Northern Ireland will experience an “inevitable payback” in coronavirus infections as a result of easing restrictions over Christmas, the chief medical officer has warned.

Dr Michael McBride said any relaxations would have an impact on hospital admissions, as he stressed the need for people to have a “careful” Christmas.

He acknowledged that people would travel home from overseas, and families would seek to get together over the festive break, whether the executive advised against it or not.

“In January we are likely to see an increase in the number of cases in Northern Ireland and that will be the payback, I think the inevitable payback, for any relaxations that there are over the Christmas period,” he said.

Dr McBride added: “We just need to be mindful of the fact that this virus hasn’t gone away for Christmas. It doesn’t take any down time.

“It’ll be there and it’ll be there when we come together and it spreads best when we come together indoors.”

He said the executive had yet to finalise how restrictions would be eased for Christmas, but he anticipated an increase in the number of households able to congregate for a set number of days.

He said it was important that period did not exceed the length of time it takes for case numbers to double.

Dr McBride suggested it could last for five days but should not extend to seven or more.

He said the anticipated rise in case numbers in January increased the importance of ensuring Stormont’s new year retail voucher scheme was managed properly to avoid large crowds congregating in shops.

In a weekly media briefing, the chief medical officer expressed hope that the region was beginning to see the end of the first phase of the pandemic, expressing confidence that the roll-out of vaccines would reduce the need for restrictions come spring.

But he stressed: ”We have a long and difficult next number of months ahead of us and I think that it’s important we don’t get too far ahead of ourselves.

“The last thing I would want to do is convey a message that it’s all going to be all right now – it’s not.

“We need to get through the next weeks and months.

“Vaccines will not see us through this winter. They will make spring and summer different, and they may make a very significant difference to next winter, but it will be the current restrictions and the current measures and the current advice that will get us through this winter.”

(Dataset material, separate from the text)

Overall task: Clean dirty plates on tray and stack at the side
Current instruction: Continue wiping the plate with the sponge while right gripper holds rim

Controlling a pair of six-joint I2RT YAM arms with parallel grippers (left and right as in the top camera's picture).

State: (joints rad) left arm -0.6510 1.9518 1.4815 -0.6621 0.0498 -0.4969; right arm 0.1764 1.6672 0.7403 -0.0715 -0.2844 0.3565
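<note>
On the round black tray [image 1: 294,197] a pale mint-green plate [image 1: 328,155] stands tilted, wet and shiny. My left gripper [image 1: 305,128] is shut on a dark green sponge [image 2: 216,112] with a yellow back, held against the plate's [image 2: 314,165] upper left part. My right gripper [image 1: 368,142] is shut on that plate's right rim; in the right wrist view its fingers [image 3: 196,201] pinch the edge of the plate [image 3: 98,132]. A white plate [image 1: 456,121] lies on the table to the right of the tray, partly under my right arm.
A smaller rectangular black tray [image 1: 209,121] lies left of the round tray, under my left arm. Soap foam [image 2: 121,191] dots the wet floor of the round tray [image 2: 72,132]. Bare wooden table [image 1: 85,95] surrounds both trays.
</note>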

Dr McBride said it was “unlikely” that all restrictions would lift come the spring, but he predicted measures would be much less severe.

“I think that by the spring, vaccines will be doing much of the heavy lifting and much of the restrictions that we are using to keep this virus in check will be increasingly less likely to be needed, particularly as we head into the summer months,” he said.

He added: “This virus isn’t going to go away. I don’t think we will ever eradicate this virus.

“But there is the prospect that over future years that we may be living with this virus in the same way that we currently live with the seasonal flu virus.

“I think that is a realistic possibility, but it will only be with the mass production of safe and highly effective vaccines and the public taking up the offer of those vaccines.”